== WHAT IS REQUIRED ==
Your task is to copy each line of the material that includes "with".

== DATA SEGMENT ==
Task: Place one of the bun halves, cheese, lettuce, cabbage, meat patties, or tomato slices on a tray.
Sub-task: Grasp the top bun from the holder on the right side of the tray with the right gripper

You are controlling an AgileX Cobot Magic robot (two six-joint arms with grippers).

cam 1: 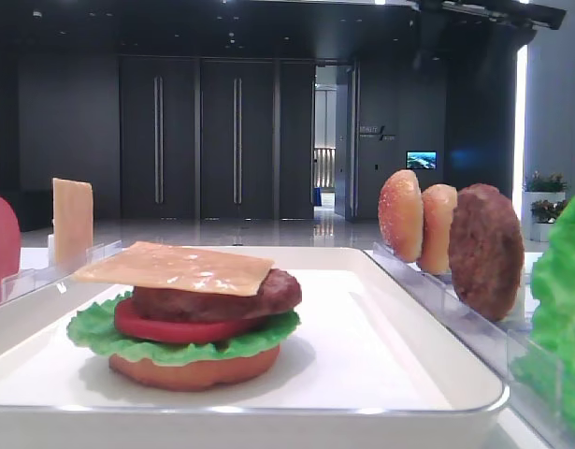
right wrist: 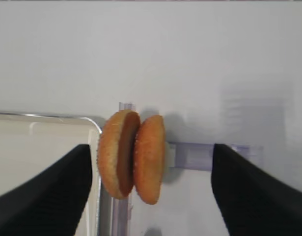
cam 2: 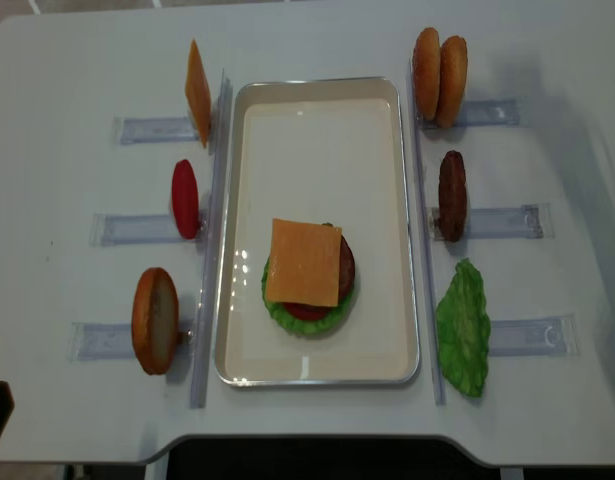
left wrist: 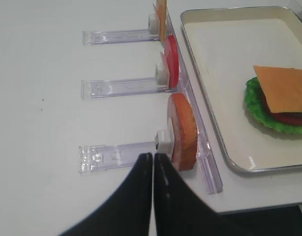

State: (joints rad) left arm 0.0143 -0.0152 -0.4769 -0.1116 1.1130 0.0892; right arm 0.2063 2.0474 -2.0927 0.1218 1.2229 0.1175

== OUTPUT FOR THIS TASK ==
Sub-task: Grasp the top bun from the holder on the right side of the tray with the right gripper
You are controlling an AgileX Cobot Magic robot (two six-joint arms with grippers).

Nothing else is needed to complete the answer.